Data records:

BEGIN

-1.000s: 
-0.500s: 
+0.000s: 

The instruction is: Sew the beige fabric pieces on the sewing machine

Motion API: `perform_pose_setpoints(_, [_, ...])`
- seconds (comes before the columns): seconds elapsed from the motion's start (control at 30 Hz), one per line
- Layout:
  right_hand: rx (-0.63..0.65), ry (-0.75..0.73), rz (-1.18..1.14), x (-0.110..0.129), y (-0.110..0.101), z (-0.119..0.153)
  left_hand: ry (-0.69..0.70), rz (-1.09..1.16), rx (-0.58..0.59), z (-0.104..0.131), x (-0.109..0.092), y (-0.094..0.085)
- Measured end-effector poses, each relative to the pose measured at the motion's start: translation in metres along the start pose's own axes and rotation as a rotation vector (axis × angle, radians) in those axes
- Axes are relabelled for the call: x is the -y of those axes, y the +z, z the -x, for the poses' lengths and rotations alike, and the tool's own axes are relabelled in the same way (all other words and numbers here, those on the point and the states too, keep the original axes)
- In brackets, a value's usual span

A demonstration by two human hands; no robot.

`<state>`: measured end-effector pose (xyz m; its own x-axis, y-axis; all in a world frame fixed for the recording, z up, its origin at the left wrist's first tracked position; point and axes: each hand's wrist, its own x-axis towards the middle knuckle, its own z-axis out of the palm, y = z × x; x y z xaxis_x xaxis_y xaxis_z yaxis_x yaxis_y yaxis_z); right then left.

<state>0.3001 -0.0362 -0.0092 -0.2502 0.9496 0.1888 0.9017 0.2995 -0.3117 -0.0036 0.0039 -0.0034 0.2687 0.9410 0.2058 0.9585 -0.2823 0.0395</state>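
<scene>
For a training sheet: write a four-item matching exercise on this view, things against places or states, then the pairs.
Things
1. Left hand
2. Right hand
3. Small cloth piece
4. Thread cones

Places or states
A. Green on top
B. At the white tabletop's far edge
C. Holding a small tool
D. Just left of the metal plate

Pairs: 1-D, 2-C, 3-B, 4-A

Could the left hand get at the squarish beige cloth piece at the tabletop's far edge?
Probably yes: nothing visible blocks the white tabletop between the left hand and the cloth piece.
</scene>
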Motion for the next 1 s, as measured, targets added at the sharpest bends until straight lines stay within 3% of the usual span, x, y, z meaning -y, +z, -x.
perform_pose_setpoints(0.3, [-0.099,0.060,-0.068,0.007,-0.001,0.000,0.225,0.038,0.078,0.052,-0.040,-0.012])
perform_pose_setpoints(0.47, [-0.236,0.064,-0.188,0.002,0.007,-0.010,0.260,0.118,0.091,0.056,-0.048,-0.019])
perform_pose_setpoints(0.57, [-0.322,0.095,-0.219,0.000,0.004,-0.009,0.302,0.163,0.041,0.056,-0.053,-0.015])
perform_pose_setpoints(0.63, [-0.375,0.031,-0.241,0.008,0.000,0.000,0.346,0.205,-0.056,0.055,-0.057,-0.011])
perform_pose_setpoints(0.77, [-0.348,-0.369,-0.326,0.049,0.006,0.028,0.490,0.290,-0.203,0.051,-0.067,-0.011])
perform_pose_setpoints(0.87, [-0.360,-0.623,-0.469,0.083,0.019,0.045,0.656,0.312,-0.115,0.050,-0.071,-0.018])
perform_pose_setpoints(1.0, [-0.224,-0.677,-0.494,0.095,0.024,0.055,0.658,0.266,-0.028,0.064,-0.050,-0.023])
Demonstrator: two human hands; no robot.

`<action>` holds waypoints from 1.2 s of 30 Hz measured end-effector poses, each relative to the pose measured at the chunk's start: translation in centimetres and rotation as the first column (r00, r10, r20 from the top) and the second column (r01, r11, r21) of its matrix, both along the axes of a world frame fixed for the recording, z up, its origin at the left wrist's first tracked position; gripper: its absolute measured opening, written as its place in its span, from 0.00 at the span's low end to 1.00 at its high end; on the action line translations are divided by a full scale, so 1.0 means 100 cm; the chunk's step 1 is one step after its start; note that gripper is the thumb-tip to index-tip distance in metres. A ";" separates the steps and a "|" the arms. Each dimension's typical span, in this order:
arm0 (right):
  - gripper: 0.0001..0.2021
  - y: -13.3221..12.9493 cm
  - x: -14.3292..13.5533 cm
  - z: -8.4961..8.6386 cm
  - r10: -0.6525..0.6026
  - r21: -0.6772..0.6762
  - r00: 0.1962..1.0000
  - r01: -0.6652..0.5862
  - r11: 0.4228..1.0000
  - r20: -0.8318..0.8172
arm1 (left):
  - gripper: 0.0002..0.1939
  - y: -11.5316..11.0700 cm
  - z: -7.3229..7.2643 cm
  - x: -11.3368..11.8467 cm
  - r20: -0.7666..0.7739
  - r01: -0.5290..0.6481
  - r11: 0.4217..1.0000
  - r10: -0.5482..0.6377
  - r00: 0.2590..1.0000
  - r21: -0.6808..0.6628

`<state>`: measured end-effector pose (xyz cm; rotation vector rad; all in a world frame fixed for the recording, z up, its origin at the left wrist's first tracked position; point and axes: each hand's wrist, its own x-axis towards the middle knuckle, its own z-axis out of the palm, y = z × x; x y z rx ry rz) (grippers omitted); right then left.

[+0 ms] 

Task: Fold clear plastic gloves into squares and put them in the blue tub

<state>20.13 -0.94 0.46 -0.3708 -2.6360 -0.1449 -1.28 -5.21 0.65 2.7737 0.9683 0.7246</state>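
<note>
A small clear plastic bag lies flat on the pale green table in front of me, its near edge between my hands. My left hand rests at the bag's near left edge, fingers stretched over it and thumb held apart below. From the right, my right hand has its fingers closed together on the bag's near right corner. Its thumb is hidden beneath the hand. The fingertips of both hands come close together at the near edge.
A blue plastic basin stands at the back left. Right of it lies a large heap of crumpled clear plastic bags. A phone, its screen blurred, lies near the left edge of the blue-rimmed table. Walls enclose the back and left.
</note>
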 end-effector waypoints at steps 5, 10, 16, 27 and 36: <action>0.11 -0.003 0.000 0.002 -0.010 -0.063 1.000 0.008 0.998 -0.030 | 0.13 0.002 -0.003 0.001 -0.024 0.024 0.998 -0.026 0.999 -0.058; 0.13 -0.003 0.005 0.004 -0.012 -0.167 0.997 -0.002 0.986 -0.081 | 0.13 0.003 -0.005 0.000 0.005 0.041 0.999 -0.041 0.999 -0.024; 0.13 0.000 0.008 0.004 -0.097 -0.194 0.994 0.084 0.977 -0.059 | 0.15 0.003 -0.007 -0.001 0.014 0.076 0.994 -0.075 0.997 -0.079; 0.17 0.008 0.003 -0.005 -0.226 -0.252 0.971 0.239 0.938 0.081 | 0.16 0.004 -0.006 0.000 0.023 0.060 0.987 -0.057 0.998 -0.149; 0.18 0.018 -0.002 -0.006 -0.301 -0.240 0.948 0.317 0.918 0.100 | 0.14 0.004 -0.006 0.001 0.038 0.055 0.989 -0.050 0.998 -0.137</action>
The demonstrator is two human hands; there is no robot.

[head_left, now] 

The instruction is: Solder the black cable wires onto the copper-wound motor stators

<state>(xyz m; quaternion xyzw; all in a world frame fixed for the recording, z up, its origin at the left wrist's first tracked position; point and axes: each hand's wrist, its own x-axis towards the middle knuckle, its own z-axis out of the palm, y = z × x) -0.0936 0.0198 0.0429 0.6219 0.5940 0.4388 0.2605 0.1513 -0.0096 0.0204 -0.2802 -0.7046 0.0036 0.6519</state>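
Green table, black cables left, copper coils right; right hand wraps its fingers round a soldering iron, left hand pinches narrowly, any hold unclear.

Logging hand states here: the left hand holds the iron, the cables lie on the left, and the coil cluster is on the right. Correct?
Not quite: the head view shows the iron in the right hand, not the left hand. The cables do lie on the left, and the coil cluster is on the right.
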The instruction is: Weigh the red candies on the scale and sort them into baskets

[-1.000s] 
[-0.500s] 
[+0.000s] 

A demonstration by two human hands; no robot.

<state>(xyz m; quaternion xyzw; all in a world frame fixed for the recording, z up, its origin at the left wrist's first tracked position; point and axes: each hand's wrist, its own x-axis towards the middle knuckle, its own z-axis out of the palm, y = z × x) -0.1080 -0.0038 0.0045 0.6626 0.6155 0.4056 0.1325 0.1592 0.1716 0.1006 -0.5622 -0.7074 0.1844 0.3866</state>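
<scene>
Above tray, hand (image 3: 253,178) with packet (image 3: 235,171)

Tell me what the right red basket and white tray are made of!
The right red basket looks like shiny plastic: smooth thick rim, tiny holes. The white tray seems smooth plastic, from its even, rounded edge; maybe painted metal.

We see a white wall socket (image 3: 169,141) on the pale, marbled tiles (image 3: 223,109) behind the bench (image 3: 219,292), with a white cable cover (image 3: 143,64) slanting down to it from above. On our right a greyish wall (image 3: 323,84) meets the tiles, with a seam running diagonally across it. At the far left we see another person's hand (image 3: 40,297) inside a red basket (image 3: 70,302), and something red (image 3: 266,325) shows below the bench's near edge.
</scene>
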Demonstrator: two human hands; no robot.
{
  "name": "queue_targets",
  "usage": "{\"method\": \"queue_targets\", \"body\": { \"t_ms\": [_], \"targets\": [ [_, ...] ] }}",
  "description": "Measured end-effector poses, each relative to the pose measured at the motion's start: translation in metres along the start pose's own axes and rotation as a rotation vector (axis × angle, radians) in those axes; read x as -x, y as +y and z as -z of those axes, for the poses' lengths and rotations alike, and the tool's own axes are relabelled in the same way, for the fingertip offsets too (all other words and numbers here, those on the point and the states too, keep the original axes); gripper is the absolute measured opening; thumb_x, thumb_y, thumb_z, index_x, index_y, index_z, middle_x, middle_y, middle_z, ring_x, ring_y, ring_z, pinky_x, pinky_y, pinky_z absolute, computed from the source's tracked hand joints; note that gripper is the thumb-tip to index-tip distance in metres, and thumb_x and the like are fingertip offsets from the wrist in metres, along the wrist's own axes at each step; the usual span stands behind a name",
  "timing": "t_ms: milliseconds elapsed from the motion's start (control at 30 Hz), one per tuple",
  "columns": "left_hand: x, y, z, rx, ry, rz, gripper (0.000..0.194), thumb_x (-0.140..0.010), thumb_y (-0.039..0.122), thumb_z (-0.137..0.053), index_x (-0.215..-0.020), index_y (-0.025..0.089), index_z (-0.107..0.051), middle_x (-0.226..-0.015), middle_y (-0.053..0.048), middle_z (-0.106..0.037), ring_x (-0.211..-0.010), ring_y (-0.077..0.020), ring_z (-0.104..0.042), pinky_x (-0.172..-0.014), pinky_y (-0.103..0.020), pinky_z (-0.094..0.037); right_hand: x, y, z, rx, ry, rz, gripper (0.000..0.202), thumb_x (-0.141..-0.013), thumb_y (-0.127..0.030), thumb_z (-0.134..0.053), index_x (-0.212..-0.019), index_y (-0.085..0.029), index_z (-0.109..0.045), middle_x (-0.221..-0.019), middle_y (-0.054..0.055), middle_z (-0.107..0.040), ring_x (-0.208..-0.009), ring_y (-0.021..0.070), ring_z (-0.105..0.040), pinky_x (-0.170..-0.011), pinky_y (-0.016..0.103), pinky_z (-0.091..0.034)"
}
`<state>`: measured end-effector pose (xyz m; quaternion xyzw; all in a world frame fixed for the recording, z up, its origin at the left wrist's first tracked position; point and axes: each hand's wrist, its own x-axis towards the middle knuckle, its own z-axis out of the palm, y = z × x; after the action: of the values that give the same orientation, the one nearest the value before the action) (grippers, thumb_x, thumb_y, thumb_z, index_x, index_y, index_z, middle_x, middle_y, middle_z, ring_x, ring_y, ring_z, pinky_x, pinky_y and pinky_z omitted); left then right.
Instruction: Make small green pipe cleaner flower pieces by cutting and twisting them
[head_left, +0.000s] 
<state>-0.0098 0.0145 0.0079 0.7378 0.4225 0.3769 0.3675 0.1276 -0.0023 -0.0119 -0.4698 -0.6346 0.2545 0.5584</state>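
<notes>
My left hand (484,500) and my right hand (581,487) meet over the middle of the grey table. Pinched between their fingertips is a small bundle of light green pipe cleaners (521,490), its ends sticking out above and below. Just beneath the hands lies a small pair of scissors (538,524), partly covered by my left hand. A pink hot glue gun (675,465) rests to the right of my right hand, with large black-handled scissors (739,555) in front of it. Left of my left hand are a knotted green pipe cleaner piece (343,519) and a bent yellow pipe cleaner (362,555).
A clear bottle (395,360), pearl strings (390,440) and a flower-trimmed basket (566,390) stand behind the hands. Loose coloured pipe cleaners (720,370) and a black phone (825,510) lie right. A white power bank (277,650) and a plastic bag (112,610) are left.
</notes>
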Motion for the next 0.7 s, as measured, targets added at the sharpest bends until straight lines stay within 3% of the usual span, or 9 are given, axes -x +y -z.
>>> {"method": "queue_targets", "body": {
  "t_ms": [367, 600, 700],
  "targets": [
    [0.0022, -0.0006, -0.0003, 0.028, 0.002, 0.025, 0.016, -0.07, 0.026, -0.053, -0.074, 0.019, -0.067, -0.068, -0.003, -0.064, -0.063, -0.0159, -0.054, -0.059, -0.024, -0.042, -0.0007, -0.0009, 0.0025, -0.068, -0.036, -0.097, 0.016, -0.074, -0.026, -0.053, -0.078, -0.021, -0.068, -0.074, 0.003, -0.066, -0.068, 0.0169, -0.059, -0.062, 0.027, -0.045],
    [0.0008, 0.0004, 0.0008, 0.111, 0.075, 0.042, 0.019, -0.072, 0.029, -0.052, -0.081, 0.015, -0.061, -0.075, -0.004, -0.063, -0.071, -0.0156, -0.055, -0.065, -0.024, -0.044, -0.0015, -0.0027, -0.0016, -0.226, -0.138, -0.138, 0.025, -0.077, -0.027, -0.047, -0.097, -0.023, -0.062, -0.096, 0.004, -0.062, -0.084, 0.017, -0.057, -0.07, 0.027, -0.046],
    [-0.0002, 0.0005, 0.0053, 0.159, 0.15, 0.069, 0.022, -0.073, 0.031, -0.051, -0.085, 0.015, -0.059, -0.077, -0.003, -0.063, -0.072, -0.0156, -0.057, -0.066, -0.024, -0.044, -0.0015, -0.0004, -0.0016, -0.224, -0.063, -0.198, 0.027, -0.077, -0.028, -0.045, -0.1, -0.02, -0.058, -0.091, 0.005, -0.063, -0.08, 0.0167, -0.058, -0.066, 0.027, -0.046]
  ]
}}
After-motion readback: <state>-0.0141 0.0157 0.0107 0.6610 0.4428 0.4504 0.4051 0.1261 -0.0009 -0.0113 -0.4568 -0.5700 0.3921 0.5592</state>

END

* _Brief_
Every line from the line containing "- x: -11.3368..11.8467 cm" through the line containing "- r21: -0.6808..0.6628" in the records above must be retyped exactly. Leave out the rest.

* _Answer for the task_
  - x: -11.3368..11.8467 cm
  - r20: -0.7666..0.7739
  - r01: -0.5290..0.6481
  - r11: 0.4217..1.0000
  - r10: -0.5482..0.6377
  - r00: 0.2590..1.0000
  - r21: -0.6808..0.6628

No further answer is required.